Der Grundgedanke dieses Trainings
Wir betreiben Triathlon. Das ist ein (weitestgehend – mal von den Formaten der World Triathlon Series abgesehen) rein aerober Sport. Und gerade auf den längeren Distanzen sind die Tempi ja regelmäßig sehr bis extrem langsam. Wir laufen alle unseren Marathon im gemütlichen GA1-Zockel-Tempo, oder nicht? Die Idee ist folgende: Wir schwimmen nicht wirklich schnell (in Bretts Augen tut das kein einziger Triathlet: Schnell ist das, was Spitzenschwimmer über 100 Meter Kraul hinlegen). Ebenso steht es mit den Geschwindigkeiten beim Radfahren und Laufen. Im Vergleich zu den Disziplin-Spezialisten laufen wir beispielsweise bestenfalls einen 2:40-Marathon, aber eben keinen in 2:05 Stunden. Dementsprechend – und ich konzentriere mich hier auf die Mittel- und Langdistanz – gilt es, das aerobe System maximal zu trainieren.

Häufig werden die falschen System trainiert
Und hier liegt ein Unterschied zu anderen Ansätzen: Welche Rolle spielt es, wie schnell wir irgendwelche Intervalle unter völlig anderen (Labor-) Bedingungen auf der Bahn gelaufen sind? Es hilft einem ganz allgemein nicht weiter, wenn man die völlig falschen Systeme trainiert. Also warum mit einer Herzfrequenz von 170 trainieren, wenn ich in einem Mittel- oder Langdistanz-Rennen doch eh’ nie über HF 140 komme (in meinem Fall)? Die Kunst ist es, maximal ökonomisch bei HF 140 zu laufen.

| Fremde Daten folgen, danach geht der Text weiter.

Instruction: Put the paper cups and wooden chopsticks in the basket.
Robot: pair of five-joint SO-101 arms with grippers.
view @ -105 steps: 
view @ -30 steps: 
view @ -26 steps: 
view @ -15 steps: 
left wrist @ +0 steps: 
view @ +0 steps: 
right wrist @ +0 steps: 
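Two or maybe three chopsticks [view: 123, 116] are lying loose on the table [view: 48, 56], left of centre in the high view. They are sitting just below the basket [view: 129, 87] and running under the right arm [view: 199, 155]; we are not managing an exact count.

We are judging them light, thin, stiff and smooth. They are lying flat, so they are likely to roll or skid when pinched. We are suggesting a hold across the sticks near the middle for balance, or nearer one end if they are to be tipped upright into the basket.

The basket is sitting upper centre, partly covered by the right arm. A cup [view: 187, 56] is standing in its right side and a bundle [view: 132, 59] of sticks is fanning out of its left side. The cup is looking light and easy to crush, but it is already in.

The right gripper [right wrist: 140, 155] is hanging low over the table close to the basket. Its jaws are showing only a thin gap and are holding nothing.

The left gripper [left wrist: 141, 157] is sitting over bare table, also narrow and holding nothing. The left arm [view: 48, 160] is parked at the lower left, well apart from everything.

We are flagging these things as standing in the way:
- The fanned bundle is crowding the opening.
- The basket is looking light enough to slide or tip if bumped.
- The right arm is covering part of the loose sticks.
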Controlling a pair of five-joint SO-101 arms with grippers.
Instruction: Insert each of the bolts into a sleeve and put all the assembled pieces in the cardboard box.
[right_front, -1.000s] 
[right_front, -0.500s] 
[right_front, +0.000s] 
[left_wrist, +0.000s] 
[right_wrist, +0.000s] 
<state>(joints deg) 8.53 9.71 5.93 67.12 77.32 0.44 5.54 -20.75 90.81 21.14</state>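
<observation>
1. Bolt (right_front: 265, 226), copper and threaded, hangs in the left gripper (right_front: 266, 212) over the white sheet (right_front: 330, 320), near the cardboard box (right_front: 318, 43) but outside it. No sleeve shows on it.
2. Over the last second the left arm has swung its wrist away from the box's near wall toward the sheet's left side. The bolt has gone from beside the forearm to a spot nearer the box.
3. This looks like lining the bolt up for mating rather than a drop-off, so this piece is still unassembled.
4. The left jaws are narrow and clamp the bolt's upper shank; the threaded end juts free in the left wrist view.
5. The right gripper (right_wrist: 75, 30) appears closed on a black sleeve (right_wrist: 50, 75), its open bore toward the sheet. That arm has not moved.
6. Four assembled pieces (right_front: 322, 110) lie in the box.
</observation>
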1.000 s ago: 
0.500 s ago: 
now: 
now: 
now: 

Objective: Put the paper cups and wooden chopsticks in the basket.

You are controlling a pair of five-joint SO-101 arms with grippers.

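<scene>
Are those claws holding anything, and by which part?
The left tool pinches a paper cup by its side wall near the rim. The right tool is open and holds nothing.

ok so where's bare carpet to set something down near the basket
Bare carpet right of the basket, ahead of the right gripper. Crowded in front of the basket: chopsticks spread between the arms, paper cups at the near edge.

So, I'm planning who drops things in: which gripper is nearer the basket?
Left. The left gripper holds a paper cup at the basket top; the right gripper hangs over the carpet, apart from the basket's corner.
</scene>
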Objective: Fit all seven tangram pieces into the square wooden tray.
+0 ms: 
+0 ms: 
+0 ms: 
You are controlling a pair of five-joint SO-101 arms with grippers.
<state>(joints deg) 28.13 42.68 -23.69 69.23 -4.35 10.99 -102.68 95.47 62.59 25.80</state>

The Doc, wie er liebevoll genannt wird, sieht Triathlon als einen Sport an und nicht drei Sportarten, die hintereinander ablaufen. Analog wird jede Einzeldisziplin mit dem Hintergedanken trainiert, wie sich das auf die Gesamtperformance auswirkt. Mein Lernpunkt hieraus ist unter anderem, dass ich meine Schwimmfaulheit ablegen muss und nicht nur an die eine oder zwei Minuten denke, die ich vielleicht auf 3,8 km schneller schwimmen könnte, sondern lieber daran denken sollte, was das bereits für Auswirkungen auf mein Radfahren haben könnte. Ansonsten ist das Training auch bei Sutto keine “Rocket Science”. Selbstverständlich gibt es da nichts mystisches in seinem Trainingsaufbau. Aber alles hat erstens Methode und ist zweitens höchst individuell. Er schaut tatsächlich jeden Athleten jeden Tag auf’s Neue an und „verabreicht“ je nachdem, was er sieht, seine Einheiten.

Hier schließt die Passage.